*Work item*.
From the records below, copy every line that contains the word "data".

*Record extracts*.
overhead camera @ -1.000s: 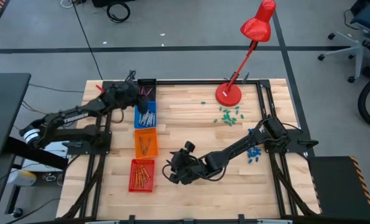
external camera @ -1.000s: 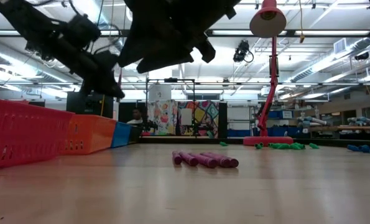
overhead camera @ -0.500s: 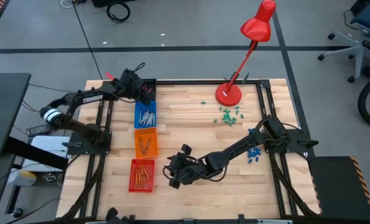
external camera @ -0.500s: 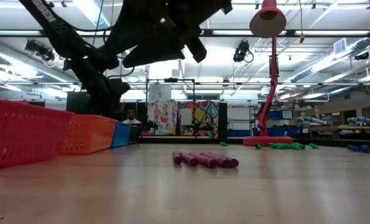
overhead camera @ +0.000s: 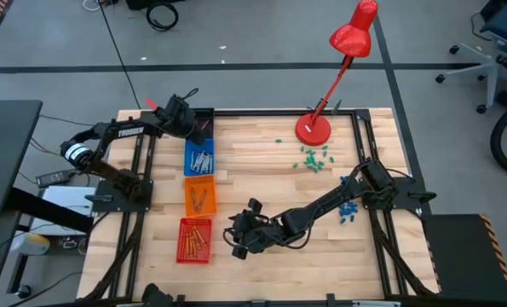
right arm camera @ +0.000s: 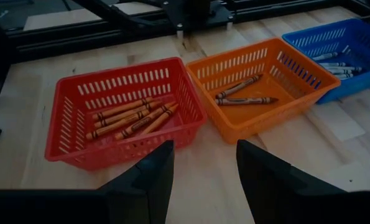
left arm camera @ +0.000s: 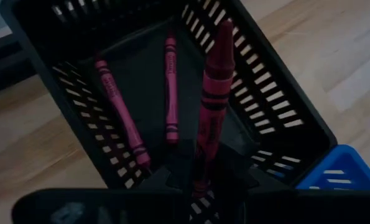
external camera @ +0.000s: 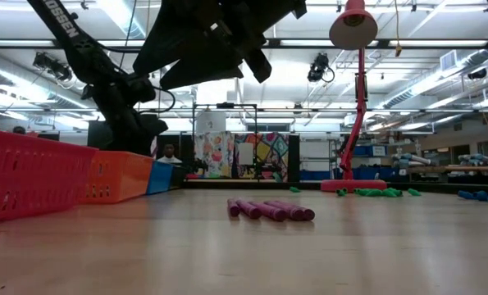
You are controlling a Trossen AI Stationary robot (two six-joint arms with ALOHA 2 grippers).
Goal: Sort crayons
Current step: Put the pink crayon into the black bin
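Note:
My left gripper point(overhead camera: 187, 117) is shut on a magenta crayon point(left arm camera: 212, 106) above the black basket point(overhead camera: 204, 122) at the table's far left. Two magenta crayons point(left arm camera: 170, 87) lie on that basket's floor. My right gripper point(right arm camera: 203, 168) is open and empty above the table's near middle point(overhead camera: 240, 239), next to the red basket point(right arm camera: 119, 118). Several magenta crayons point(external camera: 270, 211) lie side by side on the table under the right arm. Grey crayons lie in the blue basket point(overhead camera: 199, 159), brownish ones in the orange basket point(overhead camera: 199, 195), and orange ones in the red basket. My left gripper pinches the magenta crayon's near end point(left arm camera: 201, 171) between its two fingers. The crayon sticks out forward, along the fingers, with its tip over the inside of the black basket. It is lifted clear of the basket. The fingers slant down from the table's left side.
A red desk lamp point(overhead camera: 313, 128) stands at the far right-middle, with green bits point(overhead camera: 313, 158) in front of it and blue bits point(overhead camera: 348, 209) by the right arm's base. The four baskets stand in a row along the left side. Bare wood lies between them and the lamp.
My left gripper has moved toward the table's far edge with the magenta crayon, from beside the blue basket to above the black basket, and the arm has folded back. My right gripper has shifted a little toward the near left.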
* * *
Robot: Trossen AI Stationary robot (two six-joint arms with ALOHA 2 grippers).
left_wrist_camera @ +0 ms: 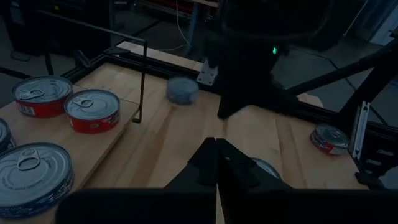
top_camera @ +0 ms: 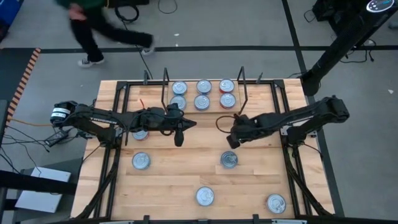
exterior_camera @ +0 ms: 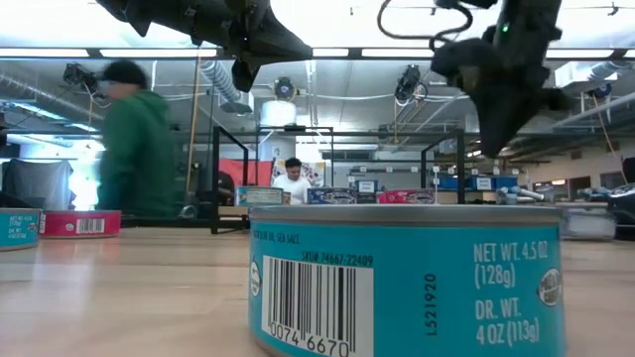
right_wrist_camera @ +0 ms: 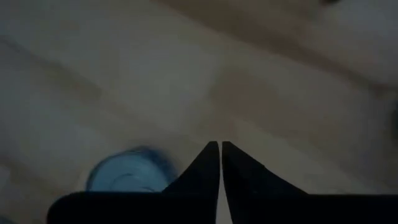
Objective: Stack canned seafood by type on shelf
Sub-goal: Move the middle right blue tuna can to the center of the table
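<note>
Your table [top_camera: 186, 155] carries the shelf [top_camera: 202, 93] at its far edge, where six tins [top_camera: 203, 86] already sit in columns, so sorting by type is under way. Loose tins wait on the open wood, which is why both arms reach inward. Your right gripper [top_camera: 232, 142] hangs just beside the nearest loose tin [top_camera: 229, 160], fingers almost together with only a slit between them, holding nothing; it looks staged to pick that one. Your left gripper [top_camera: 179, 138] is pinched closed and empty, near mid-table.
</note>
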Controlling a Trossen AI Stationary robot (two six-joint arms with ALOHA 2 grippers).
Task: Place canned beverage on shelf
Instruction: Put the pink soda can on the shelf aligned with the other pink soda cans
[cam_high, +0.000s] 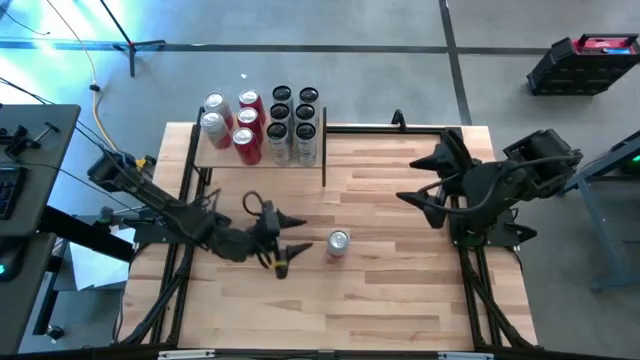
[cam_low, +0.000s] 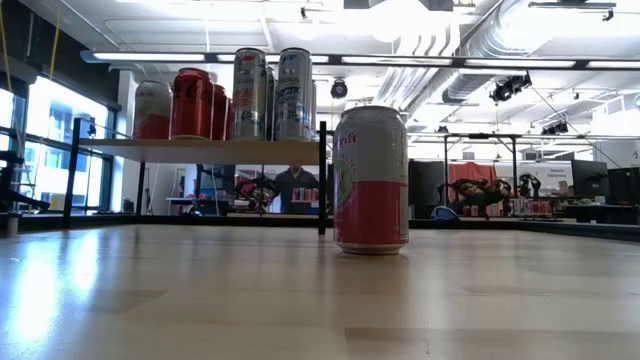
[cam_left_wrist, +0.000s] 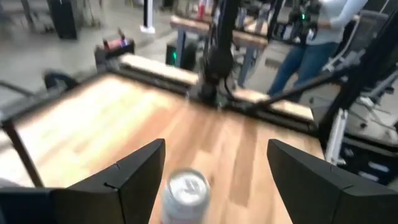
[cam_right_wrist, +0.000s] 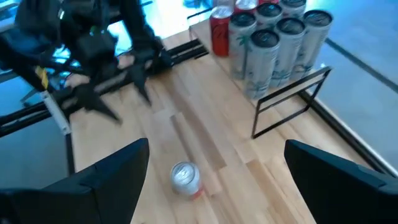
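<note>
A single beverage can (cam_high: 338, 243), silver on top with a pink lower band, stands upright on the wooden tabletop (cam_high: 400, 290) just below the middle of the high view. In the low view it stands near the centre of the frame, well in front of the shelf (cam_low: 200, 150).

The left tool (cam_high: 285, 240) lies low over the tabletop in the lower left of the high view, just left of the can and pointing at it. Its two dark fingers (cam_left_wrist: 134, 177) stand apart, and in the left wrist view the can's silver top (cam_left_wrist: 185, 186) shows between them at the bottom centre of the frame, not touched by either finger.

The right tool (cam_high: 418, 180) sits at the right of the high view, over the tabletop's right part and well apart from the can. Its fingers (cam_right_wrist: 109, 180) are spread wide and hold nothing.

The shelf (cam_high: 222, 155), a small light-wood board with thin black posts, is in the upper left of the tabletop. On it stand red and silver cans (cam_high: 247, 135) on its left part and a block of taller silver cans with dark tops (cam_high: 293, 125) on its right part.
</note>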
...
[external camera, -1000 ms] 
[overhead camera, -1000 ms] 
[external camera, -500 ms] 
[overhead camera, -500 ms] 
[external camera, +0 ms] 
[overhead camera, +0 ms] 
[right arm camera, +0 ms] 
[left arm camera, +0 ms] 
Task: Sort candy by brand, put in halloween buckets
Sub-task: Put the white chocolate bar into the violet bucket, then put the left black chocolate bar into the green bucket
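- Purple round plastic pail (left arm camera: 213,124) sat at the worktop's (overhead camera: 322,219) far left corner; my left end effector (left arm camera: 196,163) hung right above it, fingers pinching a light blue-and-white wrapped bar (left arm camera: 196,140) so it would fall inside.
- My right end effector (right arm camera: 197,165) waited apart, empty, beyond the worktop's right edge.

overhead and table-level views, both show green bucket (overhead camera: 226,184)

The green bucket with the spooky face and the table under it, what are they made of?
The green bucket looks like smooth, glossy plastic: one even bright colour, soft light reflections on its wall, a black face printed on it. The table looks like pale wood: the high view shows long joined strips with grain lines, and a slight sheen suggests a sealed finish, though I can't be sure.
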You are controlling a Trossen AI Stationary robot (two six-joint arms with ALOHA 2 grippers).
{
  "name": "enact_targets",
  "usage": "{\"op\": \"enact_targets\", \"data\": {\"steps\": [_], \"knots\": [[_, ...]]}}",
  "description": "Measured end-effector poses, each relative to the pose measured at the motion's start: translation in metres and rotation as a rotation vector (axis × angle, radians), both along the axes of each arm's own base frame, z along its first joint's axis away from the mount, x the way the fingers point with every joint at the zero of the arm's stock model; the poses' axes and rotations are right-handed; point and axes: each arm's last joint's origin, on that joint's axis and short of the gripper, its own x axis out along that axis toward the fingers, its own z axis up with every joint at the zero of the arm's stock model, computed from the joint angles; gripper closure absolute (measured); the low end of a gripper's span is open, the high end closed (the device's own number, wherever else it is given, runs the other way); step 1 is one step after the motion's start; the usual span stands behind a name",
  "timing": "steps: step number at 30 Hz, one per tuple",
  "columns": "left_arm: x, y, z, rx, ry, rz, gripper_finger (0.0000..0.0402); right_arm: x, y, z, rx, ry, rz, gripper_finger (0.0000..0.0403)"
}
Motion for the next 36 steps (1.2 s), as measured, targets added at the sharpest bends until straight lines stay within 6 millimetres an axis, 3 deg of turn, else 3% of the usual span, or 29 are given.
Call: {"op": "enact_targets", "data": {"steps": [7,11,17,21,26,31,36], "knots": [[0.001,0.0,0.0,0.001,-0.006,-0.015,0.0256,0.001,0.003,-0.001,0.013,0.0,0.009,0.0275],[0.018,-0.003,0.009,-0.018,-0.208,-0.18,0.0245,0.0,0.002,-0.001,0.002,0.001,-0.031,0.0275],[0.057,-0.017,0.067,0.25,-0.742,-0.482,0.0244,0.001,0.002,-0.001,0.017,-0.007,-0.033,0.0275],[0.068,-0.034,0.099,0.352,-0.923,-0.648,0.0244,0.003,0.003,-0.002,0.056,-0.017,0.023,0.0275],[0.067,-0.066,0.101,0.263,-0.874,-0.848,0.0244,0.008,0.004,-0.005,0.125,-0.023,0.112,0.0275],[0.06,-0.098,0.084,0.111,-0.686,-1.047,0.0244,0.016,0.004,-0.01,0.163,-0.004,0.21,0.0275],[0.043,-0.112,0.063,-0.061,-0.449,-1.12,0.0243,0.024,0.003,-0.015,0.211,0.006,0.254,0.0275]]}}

*Result for this task*.
  "usage": "{\"op\": \"enact_targets\", \"data\": {\"steps\": [_], \"knots\": [[_, ...]]}}",
Call: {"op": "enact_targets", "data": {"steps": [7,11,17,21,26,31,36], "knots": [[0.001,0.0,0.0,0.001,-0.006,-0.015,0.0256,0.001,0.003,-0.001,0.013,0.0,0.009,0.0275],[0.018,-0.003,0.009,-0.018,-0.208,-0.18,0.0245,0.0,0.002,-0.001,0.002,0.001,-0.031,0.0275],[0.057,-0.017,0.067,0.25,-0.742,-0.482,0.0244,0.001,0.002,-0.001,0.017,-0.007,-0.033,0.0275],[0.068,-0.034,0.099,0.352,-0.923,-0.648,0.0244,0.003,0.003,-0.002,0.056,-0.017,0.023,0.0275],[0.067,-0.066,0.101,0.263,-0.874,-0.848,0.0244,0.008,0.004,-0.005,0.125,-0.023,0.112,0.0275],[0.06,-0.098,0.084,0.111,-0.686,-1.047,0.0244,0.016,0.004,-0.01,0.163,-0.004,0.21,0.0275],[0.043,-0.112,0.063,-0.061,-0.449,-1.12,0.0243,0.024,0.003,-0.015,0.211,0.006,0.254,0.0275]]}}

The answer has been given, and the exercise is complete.